Connecting your Enterprise Data to an LLM: Should I Use RAG or a Custom Fine-Tuned Model?

As enterprises increasingly turn to AI to gain insights from their data, one of the key decisions they face is how to connect their enterprise data to a large language model (LLM). I often get very high expectations from clients who want to build their custom connector. Two popular approaches are Retrieval-Augmented Generation (RAG) and custom fine-tuned models. In this article, we will explore both options, their advantages, and how a hybrid approach might be the best solution for your needs. Let's take a simple example before a deep dive.

Let's consider we want to connect to a CRM that has 5 tables/entities. We might want to ask questions like "Can you tell me how many clients live in France ? " which is a Text-to-SQL retrieval but we might also ask "Can you summarize all conversations I had with Elon Musk ?" which is more a semantic circular text retrieval. Or worse we can do multiple questions in one like "Can you retrieve all my clients in France and export them to a CSV. Then, for each contact add a new column summarizing their latest invoices amounts " . Mmmm this gets tricky.

What is RAG?

Retrieval-Augmented Generation (RAG) is an approach where the LLM retrieves relevant documents or data points from a large database and then generates responses based on this retrieved information. This method involves three key components:

Embeddings: Embeddings are vector representations of data that capture the semantic meaning of words or phrases. They are used to measure the similarity between queries and documents.
Vector Database: A vector database stores embeddings and allows for efficient similarity searches. Popular vector databases include Qdrant, Faiss, Chroma, and Azure AI Search.
Retrieval Process: When a query is made, the LLM retrieves relevant data from the vector database using similarity search and generates a response based on this data. The similarity search function that you use is KEY. Most developpers use text-only RAG which is very limited. Keep in mind to always have a multi-modal rag.

Below is an illustration of the RAG concept:

Custom Fine-Tuned Model

Creating a custom fine-tuned model involves training an LLM with your enterprise data. This process requires substantial computational resources, typically involving GPUs, and consists of the following steps:

Data Collection: Gather and preprocess the enterprise data that will be used for training.
Model Training: Use GPUs to train the LLM with your custom data. This involves adjusting the model's weights to better understand and generate responses based on your specific data.
Deployment: Once the model is trained, it can be deployed to generate highly accurate responses specific to your enterprise data.

Here’s a visual representation of the data training process:

Advantages of Custom Fine-Tuned Models

Accuracy: A fine-tuned model can provide highly accurate and context-specific responses since it is trained directly on your enterprise data.
Reliability: Fine-tuned models are more reliable in understanding and explaining complex or proprietary information specific to your enterprise.
Multi-query and mixture of experts !!

Combining RAG and Custom Fine-Tuned Models

While both RAG and custom fine-tuned models have their advantages, a hybrid approach can often provide the best results. Here’s how you can leverage both methods:

Cold Data: For data that does not change frequently (cold data), it is beneficial to train this data into the custom fine-tuned model. This ensures that the model has a deep understanding of the static data, leading to highly accurate responses.
Dynamic Data: For data that changes frequently or requires regular updates (dynamic data), using RAG can be more efficient. The model can retrieve the most up-to-date information from the vector database and generate responses based on the latest data.

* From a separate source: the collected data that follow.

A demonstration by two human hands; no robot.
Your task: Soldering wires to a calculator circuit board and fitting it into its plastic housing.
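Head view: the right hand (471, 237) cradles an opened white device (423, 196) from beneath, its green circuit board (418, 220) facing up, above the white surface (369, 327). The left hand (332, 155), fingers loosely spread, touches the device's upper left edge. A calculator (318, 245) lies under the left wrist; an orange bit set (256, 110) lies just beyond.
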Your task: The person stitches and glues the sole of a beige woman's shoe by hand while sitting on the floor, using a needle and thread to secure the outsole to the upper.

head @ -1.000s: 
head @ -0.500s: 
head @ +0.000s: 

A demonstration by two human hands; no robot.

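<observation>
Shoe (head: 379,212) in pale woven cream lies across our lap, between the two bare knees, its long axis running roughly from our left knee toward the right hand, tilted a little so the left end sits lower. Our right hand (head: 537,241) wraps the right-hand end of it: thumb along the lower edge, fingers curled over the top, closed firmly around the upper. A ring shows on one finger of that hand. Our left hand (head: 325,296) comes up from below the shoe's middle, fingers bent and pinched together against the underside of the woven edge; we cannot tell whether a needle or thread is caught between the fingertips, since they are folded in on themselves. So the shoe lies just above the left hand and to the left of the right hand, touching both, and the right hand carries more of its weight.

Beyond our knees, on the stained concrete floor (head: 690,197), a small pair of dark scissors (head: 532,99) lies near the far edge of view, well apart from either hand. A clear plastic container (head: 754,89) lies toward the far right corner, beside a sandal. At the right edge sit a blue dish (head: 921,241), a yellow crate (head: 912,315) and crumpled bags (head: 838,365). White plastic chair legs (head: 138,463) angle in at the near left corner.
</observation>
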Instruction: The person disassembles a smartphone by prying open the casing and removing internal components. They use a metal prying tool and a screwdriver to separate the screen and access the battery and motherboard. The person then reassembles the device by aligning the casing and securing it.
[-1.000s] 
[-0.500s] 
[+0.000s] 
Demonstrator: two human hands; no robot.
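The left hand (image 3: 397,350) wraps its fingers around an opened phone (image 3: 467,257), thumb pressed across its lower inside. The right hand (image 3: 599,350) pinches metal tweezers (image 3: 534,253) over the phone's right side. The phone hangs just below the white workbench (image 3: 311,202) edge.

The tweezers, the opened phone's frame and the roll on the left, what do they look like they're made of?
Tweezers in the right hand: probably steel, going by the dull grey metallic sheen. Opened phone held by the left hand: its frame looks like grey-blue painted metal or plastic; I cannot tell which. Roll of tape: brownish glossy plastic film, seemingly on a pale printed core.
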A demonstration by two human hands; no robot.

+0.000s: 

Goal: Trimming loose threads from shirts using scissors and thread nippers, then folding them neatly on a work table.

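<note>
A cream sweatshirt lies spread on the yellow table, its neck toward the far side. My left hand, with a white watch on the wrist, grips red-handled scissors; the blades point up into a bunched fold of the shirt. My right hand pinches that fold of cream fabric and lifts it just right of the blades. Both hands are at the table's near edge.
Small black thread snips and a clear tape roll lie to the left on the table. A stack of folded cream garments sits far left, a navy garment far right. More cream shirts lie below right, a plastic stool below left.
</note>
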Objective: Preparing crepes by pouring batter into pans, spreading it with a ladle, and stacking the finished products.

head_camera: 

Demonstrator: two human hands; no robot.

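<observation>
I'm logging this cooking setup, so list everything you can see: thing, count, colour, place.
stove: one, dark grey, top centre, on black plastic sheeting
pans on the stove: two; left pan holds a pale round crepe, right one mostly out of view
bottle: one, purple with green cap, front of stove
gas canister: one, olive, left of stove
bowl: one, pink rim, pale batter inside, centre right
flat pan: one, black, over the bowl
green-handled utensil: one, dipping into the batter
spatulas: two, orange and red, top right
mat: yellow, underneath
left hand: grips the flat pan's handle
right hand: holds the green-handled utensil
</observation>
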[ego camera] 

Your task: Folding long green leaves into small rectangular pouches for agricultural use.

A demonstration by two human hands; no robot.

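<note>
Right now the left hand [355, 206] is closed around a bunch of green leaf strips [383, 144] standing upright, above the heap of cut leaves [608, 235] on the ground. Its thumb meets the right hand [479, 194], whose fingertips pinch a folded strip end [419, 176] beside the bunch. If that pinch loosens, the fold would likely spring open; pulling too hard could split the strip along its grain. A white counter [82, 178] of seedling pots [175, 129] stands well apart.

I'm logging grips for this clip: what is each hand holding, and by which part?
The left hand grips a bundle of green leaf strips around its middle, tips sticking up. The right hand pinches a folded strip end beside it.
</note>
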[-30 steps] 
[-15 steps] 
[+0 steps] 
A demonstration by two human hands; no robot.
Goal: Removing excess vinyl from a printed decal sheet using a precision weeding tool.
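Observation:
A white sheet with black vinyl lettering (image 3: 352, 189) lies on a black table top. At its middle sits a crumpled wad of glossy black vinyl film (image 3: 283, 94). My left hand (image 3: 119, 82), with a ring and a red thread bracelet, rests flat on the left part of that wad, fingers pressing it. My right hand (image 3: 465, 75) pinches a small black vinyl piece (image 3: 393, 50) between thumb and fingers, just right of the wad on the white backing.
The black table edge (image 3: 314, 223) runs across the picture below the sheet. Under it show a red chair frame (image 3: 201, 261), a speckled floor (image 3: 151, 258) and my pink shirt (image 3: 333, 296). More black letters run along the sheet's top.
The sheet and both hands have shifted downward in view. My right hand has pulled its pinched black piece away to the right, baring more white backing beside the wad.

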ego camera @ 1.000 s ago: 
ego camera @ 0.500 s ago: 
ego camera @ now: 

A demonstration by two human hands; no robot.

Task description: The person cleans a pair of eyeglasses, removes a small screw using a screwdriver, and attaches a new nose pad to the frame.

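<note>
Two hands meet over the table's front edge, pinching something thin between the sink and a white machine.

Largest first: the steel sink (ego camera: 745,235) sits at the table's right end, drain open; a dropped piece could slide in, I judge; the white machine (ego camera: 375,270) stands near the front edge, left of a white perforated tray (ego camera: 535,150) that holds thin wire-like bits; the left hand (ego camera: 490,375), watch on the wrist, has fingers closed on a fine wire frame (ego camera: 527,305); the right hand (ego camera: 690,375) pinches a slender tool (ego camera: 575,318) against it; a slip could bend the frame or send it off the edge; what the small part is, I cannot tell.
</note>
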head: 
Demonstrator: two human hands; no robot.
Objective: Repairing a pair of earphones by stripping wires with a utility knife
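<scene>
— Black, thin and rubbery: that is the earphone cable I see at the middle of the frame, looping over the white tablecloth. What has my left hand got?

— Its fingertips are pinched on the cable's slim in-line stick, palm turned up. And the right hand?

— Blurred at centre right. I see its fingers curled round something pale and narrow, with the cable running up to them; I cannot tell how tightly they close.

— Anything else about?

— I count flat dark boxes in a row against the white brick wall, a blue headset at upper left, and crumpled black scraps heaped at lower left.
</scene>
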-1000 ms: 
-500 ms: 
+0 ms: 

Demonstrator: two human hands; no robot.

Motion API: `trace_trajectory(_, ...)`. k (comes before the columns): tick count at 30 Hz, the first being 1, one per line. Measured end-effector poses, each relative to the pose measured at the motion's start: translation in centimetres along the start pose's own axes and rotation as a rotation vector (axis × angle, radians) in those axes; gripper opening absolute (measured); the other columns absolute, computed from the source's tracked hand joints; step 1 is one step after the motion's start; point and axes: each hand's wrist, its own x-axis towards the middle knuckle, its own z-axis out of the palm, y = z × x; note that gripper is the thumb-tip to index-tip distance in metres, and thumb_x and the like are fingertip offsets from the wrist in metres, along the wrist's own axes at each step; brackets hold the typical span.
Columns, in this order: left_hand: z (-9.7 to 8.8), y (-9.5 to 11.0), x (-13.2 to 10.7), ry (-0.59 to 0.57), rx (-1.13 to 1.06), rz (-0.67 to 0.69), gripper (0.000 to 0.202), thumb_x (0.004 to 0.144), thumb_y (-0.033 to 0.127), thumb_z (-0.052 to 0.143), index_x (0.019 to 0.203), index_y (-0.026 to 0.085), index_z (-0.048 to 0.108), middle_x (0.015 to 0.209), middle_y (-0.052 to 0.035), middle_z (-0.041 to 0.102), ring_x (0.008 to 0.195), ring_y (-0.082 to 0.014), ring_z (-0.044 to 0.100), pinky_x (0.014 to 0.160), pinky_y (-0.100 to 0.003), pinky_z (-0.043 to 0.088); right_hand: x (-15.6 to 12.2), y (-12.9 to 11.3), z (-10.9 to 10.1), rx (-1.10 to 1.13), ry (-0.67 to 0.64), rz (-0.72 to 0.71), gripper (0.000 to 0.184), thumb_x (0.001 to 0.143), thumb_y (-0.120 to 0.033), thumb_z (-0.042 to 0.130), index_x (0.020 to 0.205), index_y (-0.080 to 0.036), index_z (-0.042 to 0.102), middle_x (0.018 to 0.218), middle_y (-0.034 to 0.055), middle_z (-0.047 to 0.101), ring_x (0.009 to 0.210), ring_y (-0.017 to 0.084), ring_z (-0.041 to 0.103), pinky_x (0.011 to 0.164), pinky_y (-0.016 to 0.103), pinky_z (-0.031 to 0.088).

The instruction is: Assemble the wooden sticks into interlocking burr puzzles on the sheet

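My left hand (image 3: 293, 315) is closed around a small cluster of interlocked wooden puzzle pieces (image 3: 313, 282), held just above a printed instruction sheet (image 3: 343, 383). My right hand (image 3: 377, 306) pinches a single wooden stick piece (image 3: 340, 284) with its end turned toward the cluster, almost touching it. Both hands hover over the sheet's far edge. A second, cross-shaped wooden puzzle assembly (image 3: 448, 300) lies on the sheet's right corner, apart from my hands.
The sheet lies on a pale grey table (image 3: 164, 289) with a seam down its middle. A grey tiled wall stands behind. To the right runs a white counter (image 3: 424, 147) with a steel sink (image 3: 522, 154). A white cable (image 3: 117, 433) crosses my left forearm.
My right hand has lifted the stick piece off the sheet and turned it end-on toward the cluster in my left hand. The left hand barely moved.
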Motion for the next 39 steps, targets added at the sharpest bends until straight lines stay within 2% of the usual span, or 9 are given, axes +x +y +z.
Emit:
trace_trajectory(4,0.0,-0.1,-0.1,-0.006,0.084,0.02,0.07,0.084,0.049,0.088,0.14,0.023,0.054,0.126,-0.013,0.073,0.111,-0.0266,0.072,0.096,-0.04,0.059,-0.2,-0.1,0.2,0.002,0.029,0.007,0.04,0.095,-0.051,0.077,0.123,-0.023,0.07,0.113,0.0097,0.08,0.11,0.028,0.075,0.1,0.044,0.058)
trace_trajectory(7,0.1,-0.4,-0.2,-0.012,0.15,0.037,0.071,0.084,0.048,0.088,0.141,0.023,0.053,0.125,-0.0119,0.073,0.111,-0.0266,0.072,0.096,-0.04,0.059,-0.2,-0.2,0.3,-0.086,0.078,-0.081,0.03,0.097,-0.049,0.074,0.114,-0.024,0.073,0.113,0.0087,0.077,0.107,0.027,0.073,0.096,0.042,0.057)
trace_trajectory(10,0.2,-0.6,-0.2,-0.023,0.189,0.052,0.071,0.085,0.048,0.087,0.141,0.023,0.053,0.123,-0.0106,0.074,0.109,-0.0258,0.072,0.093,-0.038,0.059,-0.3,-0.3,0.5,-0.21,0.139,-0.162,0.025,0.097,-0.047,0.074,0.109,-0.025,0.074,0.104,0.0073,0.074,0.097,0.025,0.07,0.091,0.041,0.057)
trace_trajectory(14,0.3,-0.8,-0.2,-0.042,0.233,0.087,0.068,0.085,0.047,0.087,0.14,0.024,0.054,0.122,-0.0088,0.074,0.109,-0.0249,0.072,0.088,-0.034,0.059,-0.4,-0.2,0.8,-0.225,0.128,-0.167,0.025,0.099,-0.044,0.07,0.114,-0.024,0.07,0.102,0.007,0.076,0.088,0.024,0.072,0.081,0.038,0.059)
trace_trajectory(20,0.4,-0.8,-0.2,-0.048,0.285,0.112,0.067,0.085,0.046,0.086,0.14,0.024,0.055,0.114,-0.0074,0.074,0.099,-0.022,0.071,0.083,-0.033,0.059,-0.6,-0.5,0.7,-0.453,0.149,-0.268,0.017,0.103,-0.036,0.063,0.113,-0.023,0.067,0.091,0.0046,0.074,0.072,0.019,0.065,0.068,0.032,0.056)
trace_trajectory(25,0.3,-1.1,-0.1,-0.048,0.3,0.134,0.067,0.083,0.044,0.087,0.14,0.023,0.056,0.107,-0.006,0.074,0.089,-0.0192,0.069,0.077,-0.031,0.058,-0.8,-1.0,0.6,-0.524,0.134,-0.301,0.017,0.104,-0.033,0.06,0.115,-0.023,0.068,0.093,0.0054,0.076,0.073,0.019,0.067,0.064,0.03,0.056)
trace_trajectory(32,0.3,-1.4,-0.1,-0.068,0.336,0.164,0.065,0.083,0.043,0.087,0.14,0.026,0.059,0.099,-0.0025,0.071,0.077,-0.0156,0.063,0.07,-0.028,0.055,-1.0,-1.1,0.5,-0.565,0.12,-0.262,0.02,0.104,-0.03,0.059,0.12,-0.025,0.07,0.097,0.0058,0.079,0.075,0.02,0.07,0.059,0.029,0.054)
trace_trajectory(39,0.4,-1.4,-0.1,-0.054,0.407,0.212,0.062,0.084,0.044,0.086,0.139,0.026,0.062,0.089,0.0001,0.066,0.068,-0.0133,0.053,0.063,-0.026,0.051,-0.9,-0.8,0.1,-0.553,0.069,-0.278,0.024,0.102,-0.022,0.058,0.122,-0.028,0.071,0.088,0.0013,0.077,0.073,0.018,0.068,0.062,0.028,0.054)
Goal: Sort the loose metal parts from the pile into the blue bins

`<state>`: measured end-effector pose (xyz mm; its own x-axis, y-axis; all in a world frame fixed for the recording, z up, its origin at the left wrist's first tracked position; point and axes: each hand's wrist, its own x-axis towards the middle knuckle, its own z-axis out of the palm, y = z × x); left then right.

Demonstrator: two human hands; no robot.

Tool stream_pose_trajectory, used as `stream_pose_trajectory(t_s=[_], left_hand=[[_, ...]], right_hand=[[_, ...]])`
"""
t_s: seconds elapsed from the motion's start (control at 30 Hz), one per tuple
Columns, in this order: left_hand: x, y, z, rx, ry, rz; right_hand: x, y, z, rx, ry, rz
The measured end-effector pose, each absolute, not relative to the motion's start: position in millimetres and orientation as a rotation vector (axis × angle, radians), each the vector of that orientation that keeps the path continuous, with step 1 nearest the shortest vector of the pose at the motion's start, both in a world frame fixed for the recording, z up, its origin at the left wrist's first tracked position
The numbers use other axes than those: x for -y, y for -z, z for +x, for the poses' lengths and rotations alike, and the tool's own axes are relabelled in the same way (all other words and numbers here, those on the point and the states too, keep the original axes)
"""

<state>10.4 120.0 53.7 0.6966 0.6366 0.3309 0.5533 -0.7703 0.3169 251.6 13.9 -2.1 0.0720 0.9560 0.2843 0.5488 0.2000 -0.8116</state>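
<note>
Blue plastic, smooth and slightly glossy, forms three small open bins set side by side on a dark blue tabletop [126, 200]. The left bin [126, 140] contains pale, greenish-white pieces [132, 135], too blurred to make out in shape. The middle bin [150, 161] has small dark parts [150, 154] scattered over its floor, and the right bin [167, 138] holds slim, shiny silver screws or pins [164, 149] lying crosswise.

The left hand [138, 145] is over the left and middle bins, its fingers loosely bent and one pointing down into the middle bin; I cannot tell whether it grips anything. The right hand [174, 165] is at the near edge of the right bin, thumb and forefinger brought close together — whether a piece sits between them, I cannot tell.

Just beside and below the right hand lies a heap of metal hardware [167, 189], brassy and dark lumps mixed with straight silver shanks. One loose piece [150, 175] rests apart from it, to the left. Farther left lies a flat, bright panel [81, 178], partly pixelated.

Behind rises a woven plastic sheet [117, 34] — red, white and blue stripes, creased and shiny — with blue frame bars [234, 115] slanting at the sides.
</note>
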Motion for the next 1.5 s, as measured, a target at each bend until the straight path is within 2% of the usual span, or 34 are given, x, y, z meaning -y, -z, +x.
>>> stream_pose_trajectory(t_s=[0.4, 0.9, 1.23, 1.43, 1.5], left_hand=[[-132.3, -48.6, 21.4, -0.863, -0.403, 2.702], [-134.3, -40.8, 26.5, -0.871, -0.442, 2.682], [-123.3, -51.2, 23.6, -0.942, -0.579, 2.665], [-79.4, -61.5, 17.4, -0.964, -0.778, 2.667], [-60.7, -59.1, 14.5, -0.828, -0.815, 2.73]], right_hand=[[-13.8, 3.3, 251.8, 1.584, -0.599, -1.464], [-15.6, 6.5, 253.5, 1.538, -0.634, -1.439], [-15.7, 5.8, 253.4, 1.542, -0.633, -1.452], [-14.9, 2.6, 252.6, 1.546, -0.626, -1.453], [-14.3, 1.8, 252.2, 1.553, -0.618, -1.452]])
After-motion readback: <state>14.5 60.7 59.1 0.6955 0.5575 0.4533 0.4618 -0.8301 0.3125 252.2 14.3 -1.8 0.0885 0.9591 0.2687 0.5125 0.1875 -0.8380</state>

This hybrid approach allows you to maintain the accuracy and reliability of a fine-tuned model while leveraging the flexibility and up-to-date information provided by RAG.

Conclusion

Deciding between RAG and a custom fine-tuned model depends on your enterprise's specific needs and data dynamics. For static, less frequently changing data, a fine-tuned model can provide high accuracy and reliability. For dynamic, frequently changing data, RAG offers flexibility and up-to-date information retrieval. Often, a combination of both approaches can provide the best results, ensuring that your enterprise data is both accurately represented and current.

By understanding and leveraging these technologies, you can connect your enterprise data to an LLM in a way that maximizes accuracy, flexibility, and value.